Agency overview
- Formed: 2008

Jurisdictional structure
- Federal agency: India
- Operations jurisdiction: India
- General nature: Federal law enforcement;

Operational structure
- Headquarters: Tripura Lokayukta.
- Agency executive: KN Bhattacharjee., Lokayukta Chairperson.;

= Tripura Lokayukta =

Parliamentary Ombudsman

Tripura Lokayukta is the Parliamentary Ombudsman for the state of Tripura (India). It is a high level statutory functionary, created to address grievances of the public against ministers, legislators, administration and public servants in issues related to misuse of power, mal-administration and corruption. It was first formed under the Tripura Lokayukta and Deputy Lokayukta Act-2008 and approved by the president of India. With The Lokpal and Lokayuktas Act, 2013 adopted by the Parliament of India coming into force on 16 January 2014, each state in India was required to appoint its Lokayukta within a year. A bench of Lokayukta should consist of judicial and non-judicial members. An Upa-Lokayukta is a deputy to Lokayukta and assists him in his work and acts in-charge Lokayukta in case the position falls vacant prematurely.

A Lokayukta of the state is appointed to office by the state Governor after consulting the committee consisting of State Chief Minister, Speaker of Legislative Assembly, Leader of Opposition, or leader of largest opposition party in State Legislature, Chairman of Legislative Council and Leader of Opposition of Legislative Council and cannot be removed from office except for reasons specified in the Act and will serve the period of five years.

== History and administration ==

The Tripura Lokayukta Bill, 2008 was passed in the Tripura Assembly in 2008 and got approved by President of India on same year. The bill is a tool to create Lokayukta as an autonomous body for checking corruption-related complaints in the state. The Bill has similar provisions as the Lokpal and Lokayuktas Act, 2013 passed by parliament and will cover employees of state government whether working in or out of state but under the control of state government.

== Oath or affirmation ==

"I, <name>, having been appointed Lokayukta (or Upa-Lokayukta) do swear in the name of God (or solemnly affirm) that I will bear faith and allegiance to the Constitution of India as by law established and I will duly and faithfully and to the best of my ability, knowledge and judgment perform the duties of my office without fear or favour, affection or ill-will."
— First Schedule, Tripura Lokayukta and Deputy Lokayukta Act-2008

== Powers ==

Tripura Lokayukta has complete and exclusive authority for enquiring into allegations or complaints against the State Chief Minister, State Deputy Chief Minister, Ministers of the state Government, Leader of Opposition and Government officials of all grades.
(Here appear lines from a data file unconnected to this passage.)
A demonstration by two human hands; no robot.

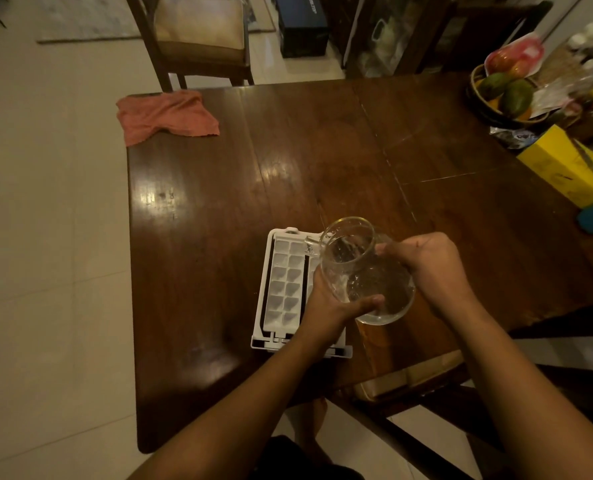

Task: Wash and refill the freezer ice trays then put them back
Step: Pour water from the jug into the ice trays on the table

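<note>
**Pouring over the tray, with room for a spill**

We hold the clear glass jug (361,271) tipped on its side in both hands, its mouth turned out over the white plastic ice tray (283,282). Our left hand (336,306) cups the jug from below with the thumb laid across the glass. Our right hand (430,268) is curled round the far side of the jug, where a handle may be, though we cannot see one. Some water lies in the jug's belly.

The chief risk, as we judge it, is overshoot. The jug's mouth is wide and the cells are small, so a steep tilt would send water over the dividers and onto the dark wooden table (322,150). Wet glass could also slip in our grip. The pink cloth (167,116) lies at the far left corner of the table, well apart from us, so a spill would spread before we reached it. Carrying a brimful tray afterwards would slop as well.

The tray rests on the table near its front edge, just left of the jug and partly under it. It shows two columns of pale, glossy cells set in a white frame. We cannot tell whether these cells already hold water, and the jug hides the frame's right part.
</note>
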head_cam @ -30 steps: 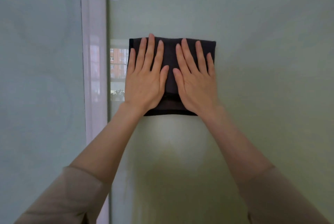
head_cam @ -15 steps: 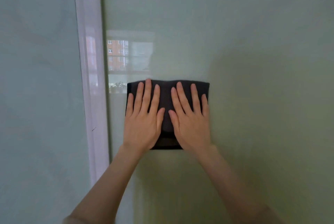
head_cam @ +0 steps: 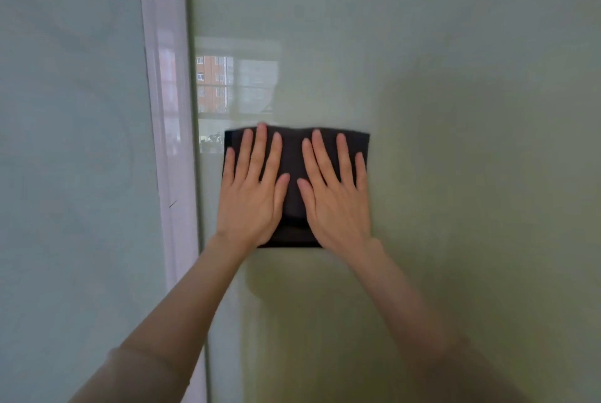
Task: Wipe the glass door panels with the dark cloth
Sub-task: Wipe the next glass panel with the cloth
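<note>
Head view: cloth, dark and folded to a rectangle, lies flat against the right glass panel, just right of the white frame. Left hand and right hand press on it side by side, palms flat, fingers spread and extended, gripping nothing. Window reflection sits above the cloth's left corner. Left panel is well apart from the cloth.

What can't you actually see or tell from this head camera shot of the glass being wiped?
- Dark cloth: mostly covered by the left hand and right hand.
- Glass under the cloth: hidden, so cleanliness is unknown.
- Right glass panel: edges cut off by the frame.
- Reflected window: details too blurred.
</note>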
Lokayukta Act of the state which serves as its tool against corruption covers Chief Ministers, ex-Chief Ministers, Government officials, Ministers, IAS officers and all public servants including from local administration, police, customs and heads of companies, and societies, trusts which are partly funded by state or centre and state government employees working outside state but under control of state government.
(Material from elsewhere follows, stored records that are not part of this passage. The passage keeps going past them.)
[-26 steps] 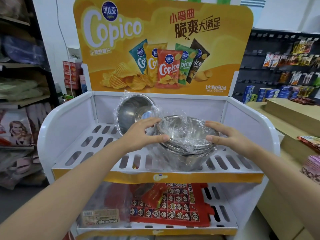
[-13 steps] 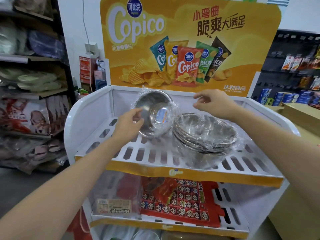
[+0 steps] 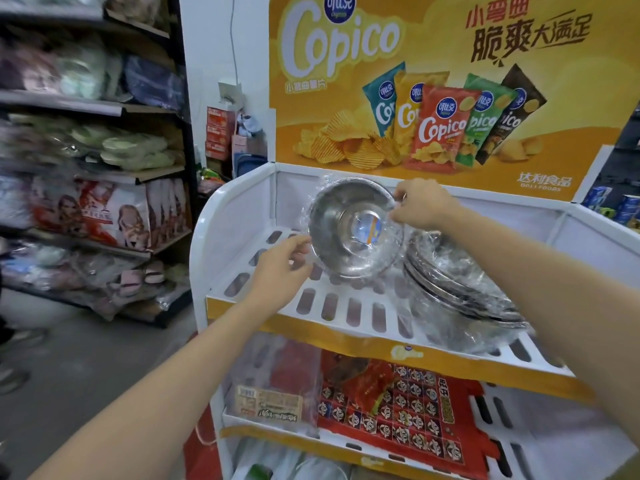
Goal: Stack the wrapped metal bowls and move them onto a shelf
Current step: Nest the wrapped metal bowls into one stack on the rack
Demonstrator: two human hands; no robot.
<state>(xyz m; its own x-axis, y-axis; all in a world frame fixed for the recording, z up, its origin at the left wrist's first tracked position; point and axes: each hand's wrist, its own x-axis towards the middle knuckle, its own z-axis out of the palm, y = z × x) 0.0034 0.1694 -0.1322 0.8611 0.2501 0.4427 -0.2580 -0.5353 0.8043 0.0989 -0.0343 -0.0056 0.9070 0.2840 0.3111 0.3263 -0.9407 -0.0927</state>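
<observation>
Change since the earlier frames: the right hand [image 3: 424, 204], which half a second ago hovered above the stack, has come down onto the right rim of the single wrapped bowl [image 3: 355, 226]. The left hand [image 3: 282, 271], a second ago on the stack's rim, is now at the single bowl's lower left edge. The view has also shifted rightward and closer to the display rack.

Location of items: the single wrapped bowl stands tilted on its edge on the top shelf [image 3: 346, 308] of the white rack, its open side facing the camera, a blue-and-white label visible in its base through the film. The stack of wrapped bowls [image 3: 457, 285] lies on the same shelf just to its right, tilted, touching or nearly touching the single bowl; which cannot be told.

Hands: the left arm reaches in from the lower left, palm turned toward the bowl, fingers [image 3: 299, 245] curled against the film at its rim. The right arm comes in from the lower right; its thumb and forefinger pinch the rim and film at the upper right edge.

Below, the lower shelf [image 3: 519, 427] carries red snack packaging [image 3: 398, 407].
</observation>
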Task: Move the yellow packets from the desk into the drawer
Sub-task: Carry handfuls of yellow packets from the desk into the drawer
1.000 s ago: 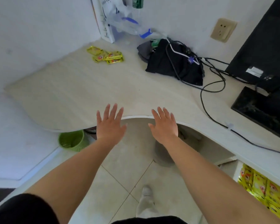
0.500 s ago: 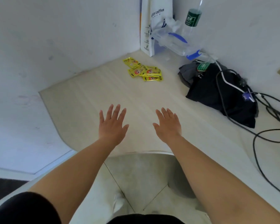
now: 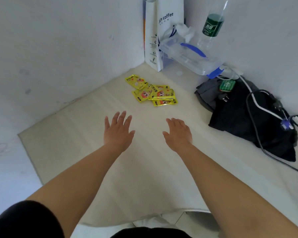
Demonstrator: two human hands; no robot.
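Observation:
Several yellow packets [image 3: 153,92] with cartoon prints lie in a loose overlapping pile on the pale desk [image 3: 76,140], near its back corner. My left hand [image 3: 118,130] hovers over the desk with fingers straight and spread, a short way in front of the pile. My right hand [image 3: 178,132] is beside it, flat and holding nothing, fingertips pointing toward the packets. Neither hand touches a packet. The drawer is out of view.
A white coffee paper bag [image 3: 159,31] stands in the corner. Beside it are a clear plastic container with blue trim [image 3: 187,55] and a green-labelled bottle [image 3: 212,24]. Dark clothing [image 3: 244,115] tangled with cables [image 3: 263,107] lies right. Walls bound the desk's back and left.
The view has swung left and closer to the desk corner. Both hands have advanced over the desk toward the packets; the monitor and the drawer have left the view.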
== Appointment and tenure ==

Tripura Lokayukta is veteran lawyer KN Bhattacharjee, and will hold office for a term of three years or attaining the age of 70 years whichever is earlier. He is the first lawyer to be appointed as Lokayukta which was earlier held by members serving as judge in High Courts. He is the third person to be appointed as Lokayukta. He was preceded by former judge of Gujarat and Guwahati high courts, Justice Pradip Kumar Sarkar as first Lokayukta in 2012 and Justice Subal Baidya, former judge of Kolkata and Andhra Pradesh high courts, as second Lokayukta till 2017.

== Notable cases ==

In 2021, Tripura Lokayukta in a complaint before it relating to alleged misappropriation of Rs 10.52 crore released by the central government for cultivation in Jatropha issued directions to the state government for a thorough investigation.